«La amistad más profunda y exquisita se siente herida a
menudo por el pliegue de un pétalo de rosa». Ducis

«Tengo edad suficiente como para ser padre doce veces, he desperdiciado tantos años de mi vida que puedo considerarme una persona con experiencia. Me he equivocado tanto y me han hecho sufrir el rídiculo tantas veces que me he hecho insensible a todo aquello que venga rotulado como ‘espiritual‘; es más, creo tan poco en las llamadas virtudes humanas como en las buenas intensiones de mis amigos cuando me aconsejan ‘por mi bien’ «.

«No puedo leer un texto sentimental, el Werther, por ejemplo, sin que me arranque los más amargos sarcasmos. En definitiva, mi sentido del humor es tan destructivo que creo que el día que decida suicidarme me bastará con ejercitarlo frente al espejo. Forma limpia y elegante de morir; riendo ante la propia miseria.»

Éste es un pequeño compedio antológico tomado de manera aleatoria del monólogo que desplegó Julián en el período que se sucedió desde que bajó del avión hasta que terminamos de almorzar.

Yo lo escuchaba atentamente y guardaba sus palabras en mi memoria pero para pensarlas más tarde. No se por qué durante todo ese tiempo no pude dejar de pensar en una frase que se me ocurrió ni bien lo ví entrar al salon del aeropuerto. Un pensamiento sobre lo arbitrario de los juicios acerca de lo bueno y lo malo. Una idea triste…

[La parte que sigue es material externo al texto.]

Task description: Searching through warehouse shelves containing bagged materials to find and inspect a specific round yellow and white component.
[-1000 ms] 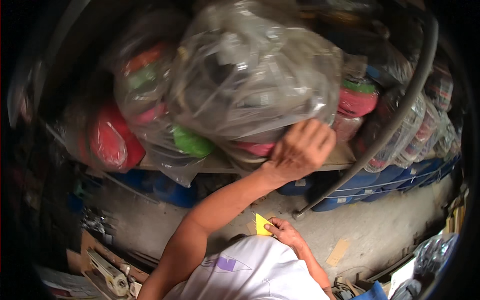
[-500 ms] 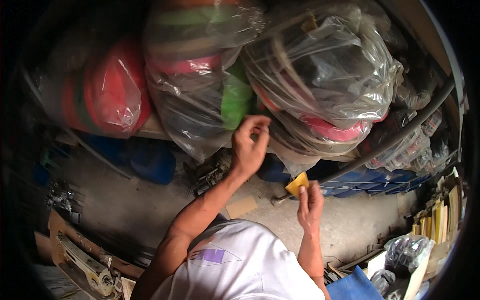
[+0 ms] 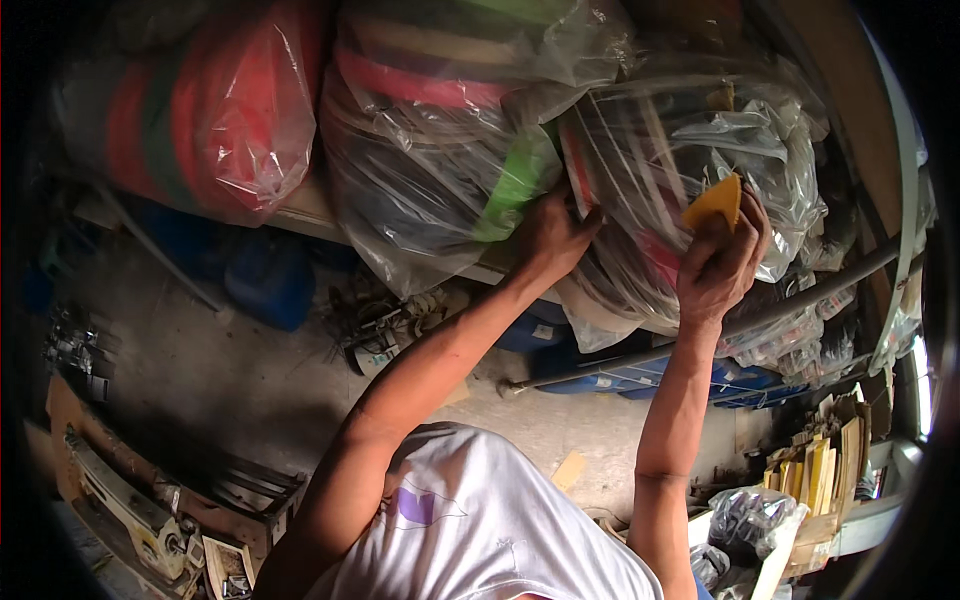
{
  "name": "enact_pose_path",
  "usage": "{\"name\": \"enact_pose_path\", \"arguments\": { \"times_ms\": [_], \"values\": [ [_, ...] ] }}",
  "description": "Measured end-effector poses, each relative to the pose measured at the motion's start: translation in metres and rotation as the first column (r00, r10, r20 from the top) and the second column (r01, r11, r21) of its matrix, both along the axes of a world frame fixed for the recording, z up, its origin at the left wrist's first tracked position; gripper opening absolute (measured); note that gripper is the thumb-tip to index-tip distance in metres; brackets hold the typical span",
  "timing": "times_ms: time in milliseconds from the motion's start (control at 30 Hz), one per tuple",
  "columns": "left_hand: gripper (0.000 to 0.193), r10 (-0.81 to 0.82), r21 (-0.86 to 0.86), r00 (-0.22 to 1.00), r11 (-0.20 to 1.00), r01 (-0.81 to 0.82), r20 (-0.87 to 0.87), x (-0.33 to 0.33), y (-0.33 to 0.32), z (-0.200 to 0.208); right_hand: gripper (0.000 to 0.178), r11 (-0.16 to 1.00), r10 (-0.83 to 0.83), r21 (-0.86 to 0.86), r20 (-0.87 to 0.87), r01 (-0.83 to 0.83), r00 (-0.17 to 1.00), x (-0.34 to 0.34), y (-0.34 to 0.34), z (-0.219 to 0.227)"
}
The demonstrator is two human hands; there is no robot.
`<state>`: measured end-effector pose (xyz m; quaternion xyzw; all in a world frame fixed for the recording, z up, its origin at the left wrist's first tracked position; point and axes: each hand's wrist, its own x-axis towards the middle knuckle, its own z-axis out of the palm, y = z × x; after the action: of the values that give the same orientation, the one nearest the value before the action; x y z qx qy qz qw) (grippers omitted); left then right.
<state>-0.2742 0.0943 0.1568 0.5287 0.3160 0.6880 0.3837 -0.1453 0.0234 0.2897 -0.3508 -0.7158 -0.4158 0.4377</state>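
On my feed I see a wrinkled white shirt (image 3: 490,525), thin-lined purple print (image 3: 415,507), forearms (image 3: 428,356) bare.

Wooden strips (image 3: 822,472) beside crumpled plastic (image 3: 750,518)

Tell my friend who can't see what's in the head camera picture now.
A person's right hand holds a small yellow-orange piece, while their left hand is at the gap between two clear plastic bags. The bags rest on a shelf above blue containers.

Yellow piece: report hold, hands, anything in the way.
Right hand holding yellow piece. Left hand at gap between middle bag and right bag, grip unclear. Grey pole behind right wrist.
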Motion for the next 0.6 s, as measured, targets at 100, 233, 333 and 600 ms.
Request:
{"name": "enact_pose_path", "arguments": {
  "times_ms": [100, 233, 333, 600],
  "values": [
    [0.028, 0.058, -0.055, 0.972, 0.996, -0.072, -0.227, 0.000, 0.005, 0.019, 0.015, 0.991, -0.056, 0.120, 0.035, 0.052, 0.998, 0.020, 0.017, 0.006],
    [0.049, 0.084, 0.005, 0.985, 0.996, -0.084, -0.151, 0.002, 0.013, 0.025, 0.013, 0.967, -0.114, 0.230, 0.008, 0.109, 0.993, 0.031, 0.026, 0.034],
    [0.057, 0.105, 0.059, 0.975, 0.994, -0.095, -0.197, -0.001, 0.006, 0.016, 0.012, 0.956, -0.131, 0.271, 0.036, 0.116, 0.991, 0.042, 0.029, 0.043],
    [0.047, -0.103, -0.088, 0.959, 0.993, 0.082, -0.264, -0.042, -0.036, -0.028, 0.016, 0.923, -0.157, 0.359, 0.023, 0.138, 0.987, 0.075, 0.037, 0.060]
  ]
}}
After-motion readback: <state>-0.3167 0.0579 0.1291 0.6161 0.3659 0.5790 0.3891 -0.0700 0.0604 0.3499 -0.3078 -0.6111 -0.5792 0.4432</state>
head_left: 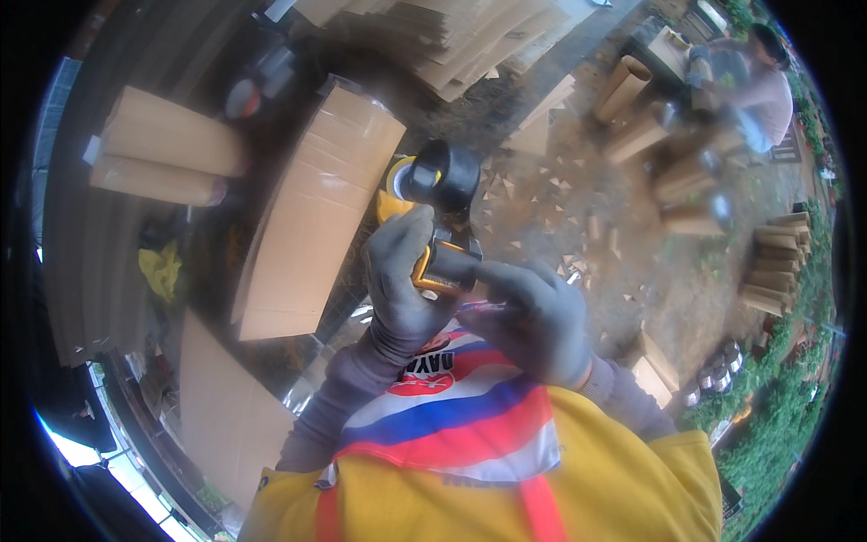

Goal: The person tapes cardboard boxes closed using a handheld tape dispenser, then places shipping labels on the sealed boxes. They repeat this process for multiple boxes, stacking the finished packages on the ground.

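My left hand (397,266), in a grey glove, is wrapped round a black-and-yellow tool (449,267) in front of my chest. The tool has a black block-like body with a yellow edge; its exact kind is unclear. Beside its right end is my right hand (537,316), also gloved in grey and smeared by motion. Its fingers look bent and reach the tool's edge, but their grip is not clear. Just beyond the tool are a wide black roll (447,176) and a yellow piece with a pale ring (398,179).
Flat cardboard (316,194) lies left of my hands, with cardboard tubes (163,172) farther left. Stacked sheets (488,41) stand at the back. Cardboard scraps (560,194) litter the ground. More upright tubes (623,88) stand near another person (759,90) at the far right.
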### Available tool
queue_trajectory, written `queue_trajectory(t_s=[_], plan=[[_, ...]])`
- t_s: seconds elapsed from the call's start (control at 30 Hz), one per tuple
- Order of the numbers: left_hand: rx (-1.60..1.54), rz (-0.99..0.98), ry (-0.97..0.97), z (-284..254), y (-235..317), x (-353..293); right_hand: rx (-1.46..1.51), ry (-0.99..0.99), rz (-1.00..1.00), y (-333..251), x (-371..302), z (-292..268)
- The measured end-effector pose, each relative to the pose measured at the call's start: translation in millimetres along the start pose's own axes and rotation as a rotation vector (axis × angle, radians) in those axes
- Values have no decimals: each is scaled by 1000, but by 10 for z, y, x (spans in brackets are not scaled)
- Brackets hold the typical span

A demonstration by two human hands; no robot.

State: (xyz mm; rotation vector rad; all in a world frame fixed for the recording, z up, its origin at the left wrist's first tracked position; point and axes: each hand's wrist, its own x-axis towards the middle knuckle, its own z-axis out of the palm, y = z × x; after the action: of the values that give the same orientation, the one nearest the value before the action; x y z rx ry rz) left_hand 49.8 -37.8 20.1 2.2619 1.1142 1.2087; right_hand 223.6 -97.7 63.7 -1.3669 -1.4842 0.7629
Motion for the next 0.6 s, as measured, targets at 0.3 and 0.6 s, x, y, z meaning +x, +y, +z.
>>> queue_trajectory(t_s=[0.3,0.6], plan=[[259,49,-210,-19,74,129,146,-37,268,127,57,45],[186,192,-97,26,66,109,9,-203,59,247,145,-63]])
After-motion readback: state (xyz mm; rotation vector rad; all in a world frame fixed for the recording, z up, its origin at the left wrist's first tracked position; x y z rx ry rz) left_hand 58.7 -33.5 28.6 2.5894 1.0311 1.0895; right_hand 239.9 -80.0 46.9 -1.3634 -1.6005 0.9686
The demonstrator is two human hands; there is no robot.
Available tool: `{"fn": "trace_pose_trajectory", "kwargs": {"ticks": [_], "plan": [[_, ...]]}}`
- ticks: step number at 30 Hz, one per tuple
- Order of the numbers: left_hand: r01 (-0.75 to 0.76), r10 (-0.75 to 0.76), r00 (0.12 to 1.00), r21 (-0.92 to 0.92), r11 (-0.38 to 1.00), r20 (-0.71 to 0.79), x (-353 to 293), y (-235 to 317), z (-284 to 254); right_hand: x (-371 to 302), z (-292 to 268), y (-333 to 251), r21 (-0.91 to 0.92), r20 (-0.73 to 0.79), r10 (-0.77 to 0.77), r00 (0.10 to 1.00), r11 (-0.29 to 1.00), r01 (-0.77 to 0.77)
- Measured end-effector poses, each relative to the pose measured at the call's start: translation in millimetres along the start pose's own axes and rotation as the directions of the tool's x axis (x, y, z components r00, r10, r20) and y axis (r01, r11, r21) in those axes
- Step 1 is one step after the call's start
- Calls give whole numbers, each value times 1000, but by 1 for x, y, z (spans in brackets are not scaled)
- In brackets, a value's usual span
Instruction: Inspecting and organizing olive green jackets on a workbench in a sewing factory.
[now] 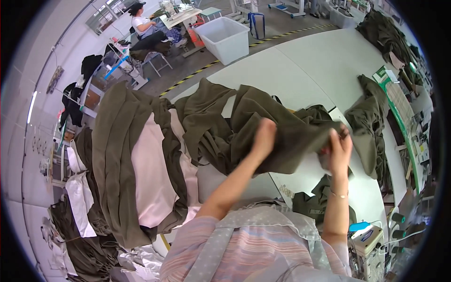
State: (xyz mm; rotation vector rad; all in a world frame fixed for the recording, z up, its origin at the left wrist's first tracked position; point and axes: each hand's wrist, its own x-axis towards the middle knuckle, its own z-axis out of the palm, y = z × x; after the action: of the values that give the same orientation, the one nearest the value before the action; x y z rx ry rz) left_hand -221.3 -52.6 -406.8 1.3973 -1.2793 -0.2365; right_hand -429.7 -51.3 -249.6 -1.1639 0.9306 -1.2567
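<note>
An olive-green garment [293, 136] is stretched between my two hands above the white table [305, 66]. My left hand [266, 136] is closed on the cloth near its middle, with the knuckles up. At the garment's right end, my right hand [338, 149] grips the edge between thumb and fingers. Motion blurs the cloth and both hands somewhat. More olive fabric [202, 108] lies bunched to the left of the held piece, and I cannot tell whether the two are joined. Below my right hand lies another dark green piece [310, 202].
A tall heap of olive garments [117, 155] with pale pink lining [152, 174] hangs over the left side. More olive cloth [369, 122] lies at the right. Beyond the table stand a white bin [224, 40] and a seated person [143, 23]. A small machine [369, 239] sits at lower right.
</note>
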Motion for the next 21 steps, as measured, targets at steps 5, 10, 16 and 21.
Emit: {"fn": "trace_pose_trajectory", "kwargs": {"ticks": [5,10,16,21], "plan": [[78,-285,795,-376,923,-535,36,5,-198,-15,122,-32,92,653,-184,735,982,164],[253,-279,846,-118,960,-455,0,50,-260,-4,112,29,190,397,115,910,960,-204],[222,-257,960,255,941,111,-36,45,-191,-14,34,85,168,206,260,943,940,-296],[300,-303,953,139,944,6,2,38,-182,-3,31,58,195,175,286,942,928,-318]]}}
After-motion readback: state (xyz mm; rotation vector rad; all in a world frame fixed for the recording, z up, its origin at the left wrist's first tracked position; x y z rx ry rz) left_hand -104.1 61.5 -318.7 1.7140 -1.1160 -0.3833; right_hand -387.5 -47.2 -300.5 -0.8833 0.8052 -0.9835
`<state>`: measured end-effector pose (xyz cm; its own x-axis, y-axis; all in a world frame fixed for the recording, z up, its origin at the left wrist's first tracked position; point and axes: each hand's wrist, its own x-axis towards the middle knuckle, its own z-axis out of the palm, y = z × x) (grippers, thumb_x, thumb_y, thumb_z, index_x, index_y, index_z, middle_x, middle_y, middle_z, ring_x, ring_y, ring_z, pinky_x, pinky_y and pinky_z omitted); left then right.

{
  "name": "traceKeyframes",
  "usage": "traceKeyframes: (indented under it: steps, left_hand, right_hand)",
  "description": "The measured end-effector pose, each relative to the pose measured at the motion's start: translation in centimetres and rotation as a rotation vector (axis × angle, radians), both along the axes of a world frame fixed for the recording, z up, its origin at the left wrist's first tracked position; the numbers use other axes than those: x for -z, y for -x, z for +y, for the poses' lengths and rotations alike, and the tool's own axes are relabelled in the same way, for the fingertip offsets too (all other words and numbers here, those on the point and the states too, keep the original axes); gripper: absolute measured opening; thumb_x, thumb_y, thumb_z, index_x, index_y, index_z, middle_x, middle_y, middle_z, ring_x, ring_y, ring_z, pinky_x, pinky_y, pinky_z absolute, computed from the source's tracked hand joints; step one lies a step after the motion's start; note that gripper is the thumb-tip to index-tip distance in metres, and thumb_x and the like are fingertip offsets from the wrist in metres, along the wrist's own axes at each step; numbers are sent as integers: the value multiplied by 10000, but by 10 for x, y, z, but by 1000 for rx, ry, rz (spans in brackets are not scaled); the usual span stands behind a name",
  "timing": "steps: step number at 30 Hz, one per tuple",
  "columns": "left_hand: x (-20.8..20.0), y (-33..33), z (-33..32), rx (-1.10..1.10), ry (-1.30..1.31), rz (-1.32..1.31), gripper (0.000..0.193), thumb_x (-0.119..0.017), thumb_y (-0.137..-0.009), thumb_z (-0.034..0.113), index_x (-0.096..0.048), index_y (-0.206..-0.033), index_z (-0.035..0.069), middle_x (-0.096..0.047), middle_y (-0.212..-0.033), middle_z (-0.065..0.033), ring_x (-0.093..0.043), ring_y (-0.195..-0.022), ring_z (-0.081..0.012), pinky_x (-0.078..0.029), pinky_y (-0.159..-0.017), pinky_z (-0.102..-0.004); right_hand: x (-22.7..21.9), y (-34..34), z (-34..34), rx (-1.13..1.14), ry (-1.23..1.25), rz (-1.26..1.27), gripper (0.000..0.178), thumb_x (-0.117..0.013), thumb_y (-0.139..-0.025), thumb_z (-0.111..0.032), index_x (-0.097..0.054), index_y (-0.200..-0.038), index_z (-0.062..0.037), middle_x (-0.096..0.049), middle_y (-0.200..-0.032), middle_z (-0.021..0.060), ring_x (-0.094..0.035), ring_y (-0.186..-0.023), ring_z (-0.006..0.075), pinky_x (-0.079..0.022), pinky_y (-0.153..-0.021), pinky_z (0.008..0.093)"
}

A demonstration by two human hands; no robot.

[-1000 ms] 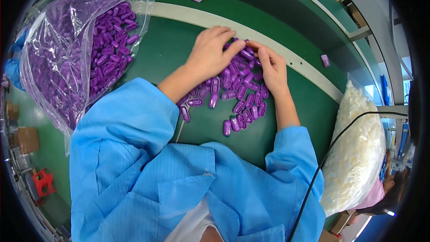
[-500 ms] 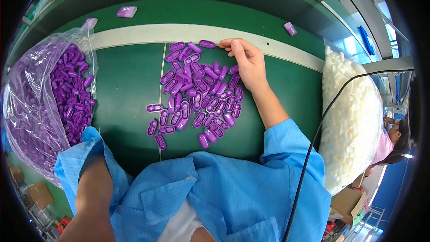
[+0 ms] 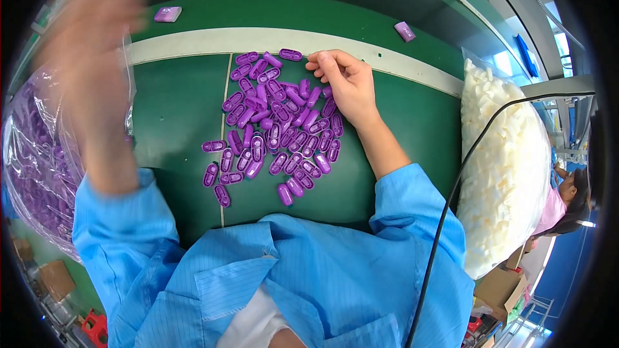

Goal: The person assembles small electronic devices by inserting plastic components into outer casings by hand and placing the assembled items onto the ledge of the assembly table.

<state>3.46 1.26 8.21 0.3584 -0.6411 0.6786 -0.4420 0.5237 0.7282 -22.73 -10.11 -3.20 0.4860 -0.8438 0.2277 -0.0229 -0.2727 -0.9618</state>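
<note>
A loose pile of small purple oblong plastic cases [image 3: 277,116] lies on the green table, many with their hollow side up. At the pile's far right edge rests my right hand [image 3: 348,87], its fingers curled in and the thumb close to the index finger; nothing shows in it. My left hand [image 3: 93,26] is raised at the far left, above a clear plastic bag [image 3: 42,161] full of similar purple pieces. Motion smears its fingers, so whether it holds anything is hidden. My left forearm covers part of the bag.
A large clear bag of cream-white pieces [image 3: 500,167] stands at the right, with a black cable [image 3: 464,174] running in front of it. A pale strip [image 3: 193,40] crosses the table's far side. Beyond it lie two small purple blocks [image 3: 167,14]. Another person [image 3: 558,200] sits far right.
My left hand has swung up and away from low at the left, now over the bag. My right hand stays by the pile. The whole view has shifted slightly.
</note>
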Motion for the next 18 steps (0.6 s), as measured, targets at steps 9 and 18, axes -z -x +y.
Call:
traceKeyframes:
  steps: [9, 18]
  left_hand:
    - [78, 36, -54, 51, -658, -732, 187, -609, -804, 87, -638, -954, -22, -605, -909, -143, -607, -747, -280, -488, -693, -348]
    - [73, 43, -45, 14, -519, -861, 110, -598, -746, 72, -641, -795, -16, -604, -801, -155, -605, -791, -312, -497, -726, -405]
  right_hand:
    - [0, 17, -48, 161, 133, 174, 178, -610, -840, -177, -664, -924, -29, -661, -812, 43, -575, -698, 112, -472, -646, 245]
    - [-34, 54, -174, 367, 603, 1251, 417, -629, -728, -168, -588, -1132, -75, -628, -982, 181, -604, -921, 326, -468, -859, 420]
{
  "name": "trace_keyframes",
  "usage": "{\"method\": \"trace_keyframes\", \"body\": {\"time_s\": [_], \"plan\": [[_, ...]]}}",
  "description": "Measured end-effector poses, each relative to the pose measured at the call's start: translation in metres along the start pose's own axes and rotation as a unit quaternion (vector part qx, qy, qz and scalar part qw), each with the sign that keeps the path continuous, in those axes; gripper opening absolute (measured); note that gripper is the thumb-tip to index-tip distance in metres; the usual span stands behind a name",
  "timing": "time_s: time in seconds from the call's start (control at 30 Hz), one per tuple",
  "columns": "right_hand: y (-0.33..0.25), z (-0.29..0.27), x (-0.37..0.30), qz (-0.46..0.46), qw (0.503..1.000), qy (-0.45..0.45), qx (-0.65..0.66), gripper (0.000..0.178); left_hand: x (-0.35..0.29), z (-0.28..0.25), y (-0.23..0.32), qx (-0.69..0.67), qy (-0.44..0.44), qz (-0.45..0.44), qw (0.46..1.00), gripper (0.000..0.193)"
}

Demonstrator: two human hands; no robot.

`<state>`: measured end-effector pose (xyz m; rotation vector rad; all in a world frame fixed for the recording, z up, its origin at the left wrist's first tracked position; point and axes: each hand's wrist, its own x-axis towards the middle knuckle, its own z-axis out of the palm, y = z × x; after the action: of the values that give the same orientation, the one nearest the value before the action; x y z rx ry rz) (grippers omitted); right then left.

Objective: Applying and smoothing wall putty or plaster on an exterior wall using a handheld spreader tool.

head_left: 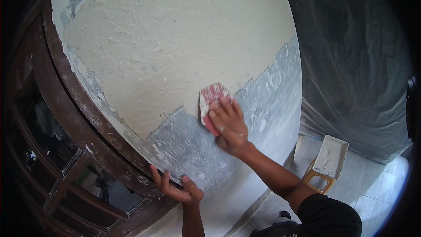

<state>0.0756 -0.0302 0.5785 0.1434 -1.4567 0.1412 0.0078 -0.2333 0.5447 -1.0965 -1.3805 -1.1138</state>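
Note:
My right hand (232,127) grips a red putty spreader (215,91) smeared with cream putty, its blade against the wall. The spreader lies at the lower border of a wide cream putty coat (166,30), where rough grey wall (188,138) shows beneath. The coat has ridges and ragged edges. Lower down and to the left, my left hand (184,189) holds nothing. Its fingers are apart, close to the edge where the wall meets the brown wooden frame (105,136); whether the fingertips touch it I cannot tell.
A tray (343,160) with cream putty rests on a yellow-brown stool (309,174) at the lower right. Dark plastic sheeting (351,61) hangs at the right, above the tiled floor (372,193). A wooden door with glass panes (44,123) stands along the left.

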Motion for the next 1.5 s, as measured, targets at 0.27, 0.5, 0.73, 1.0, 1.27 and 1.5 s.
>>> {"method": "trace_keyframes", "body": {"time_s": [0.27, 0.5, 0.73, 1.0, 1.27, 1.5], "plan": [[0.01, -0.003, 0.018, 0.008, 0.998, 0.053, -0.028, 0.038, -0.001, 0.0, -0.002, 0.002, 0.018, -0.009, 1.0, 0.04], [0.001, -0.019, -0.019, 0.035, 0.999, -0.01, -0.015, 0.038, 0.0, -0.002, -0.004, 0.013, 0.012, 0.005, 1.0, 0.04], [0.026, -0.013, 0.017, 0.042, 0.999, 0.01, -0.029, 0.055, -0.001, 0.0, 0.0, -0.003, 0.013, -0.002, 1.0, 0.04], [0.029, -0.017, 0.038, 0.053, 0.996, 0.042, -0.066, 0.055, -0.002, -0.004, -0.002, 0.012, 0.012, 0.002, 1.0, 0.039], [-0.028, -0.027, -0.029, 0.049, 0.998, -0.035, 0.034, 0.043, -0.001, -0.004, -0.001, 0.005, 0.014, -0.003, 1.0, 0.038], [0.005, -0.01, -0.016, 0.07, 0.997, -0.024, -0.024, 0.059, -0.001, 0.002, -0.001, -0.005, 0.012, 0.002, 1.0, 0.039]]}}
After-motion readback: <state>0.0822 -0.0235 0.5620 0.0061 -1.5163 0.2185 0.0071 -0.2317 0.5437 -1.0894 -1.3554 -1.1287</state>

Pensaba (pensé en aquel momento y lo sigo pensando hoy) que la amistad es una tragedia disfrazada de gran beneficio. Cuando uno obtiene un amigo de verdad (y es cierto que esto es harto díficil) se hecha sobre sus espaldas una carga tan díficil de mantener como esos elefantes blancos que el rey de Siam regalaba a sus súbditos demasiado poderosos para obligarlos a abandonar el país.

Por supuesto que el lector sabe de que estoy hablando, pero voy a aclaralo con una disgresión por si acaso algun temerario se ha acercado a este libro e intenta comprenderlo.

En el antiguo reino de Siam (no pienso ubicarlo geográficamente porque creo que sería una falta de respeto incluso para quienes no son mis lectores), su monarca acostumbraba regalar a aquellos súbditos que habían adquirido un poder peligrosamente grande un elefante blanco. Este presente tirio de parte del rey siamés escondía la secreta intensión de deshacerse del súbdito indeseable. El regalo era tan caro de mantener que nadie podía costearlo sin perder sumas significativas que lo arrastraban más tarde o más temprano al ostrasismo o a la ruina. Era un regalo al cual se había hecho acreedor por sus buenos servicios, se lo llamaba regalo, nadie podía decir que no lo deseara, pero tenerlo acarreaba grandes males.

Con la amistad pasa lo mismo.

Nos ganamos un verdadero amigo después de grandes esfuerzos. Quizás pruebas de lealtad, o arriesgando nuestra fortuna. También puede haberse forjado la amistad a partir de algún momento peligroso en el que dos almas se encontraron sin escudo y por esas casualidades fatídicas ninguna de las dos quiso herir a la otra. Esto generó una confianza, un capital que ambas partes sobrevaloraron y se dieron a incrementar. Pero el costo de mantenimiento de este capital (a veces se me escapa la formación de economista) es tan alto que no nos permite disfrutar de él. Terminamos dejando de ser nosotros para poder conservar el elefante blanco que se nos ha ofrecido. Deseamos tanto no herir a ese projimo que nos autoflajelamos. Y además de eso sufrimos por su sufrimiento.

Si los dos se quieren verdaderamente, ambos sufren. Si es verdad lo que dice el precepto, que entre dos amigos sólo uno de ellos es amigo del otro; entonces uno, al menos, será afortunado.
He sufrido la amistad verdadera y puedo decir que es algo tan doloroso como el amor verdadero. Y pesar de los pesares, y áas allá de las heridas; sigo sin poder presindir ni de uno ni de otro. Sigo precipitandome sobre ellos con la vocación de un suicida. Buscando en el mal mi bien. Y dejando de lado toda consideración psicológica y lógica, creo que estos dolores deseables han sido los que han dado sentido a mi vida.

La amistad y el amor son tragedias disfrazadas. Pero la vida también lo es. Nunca será esteril prestar atención a quién argumente sobre los dolores de la vida y la paz de la muerte. Pero quién eligiere vivir, nunca podrá hacerlo sin arrojarse al peligro supremo del amor. Arbitrario, tonto y, seguramente inutil. Pero deseable.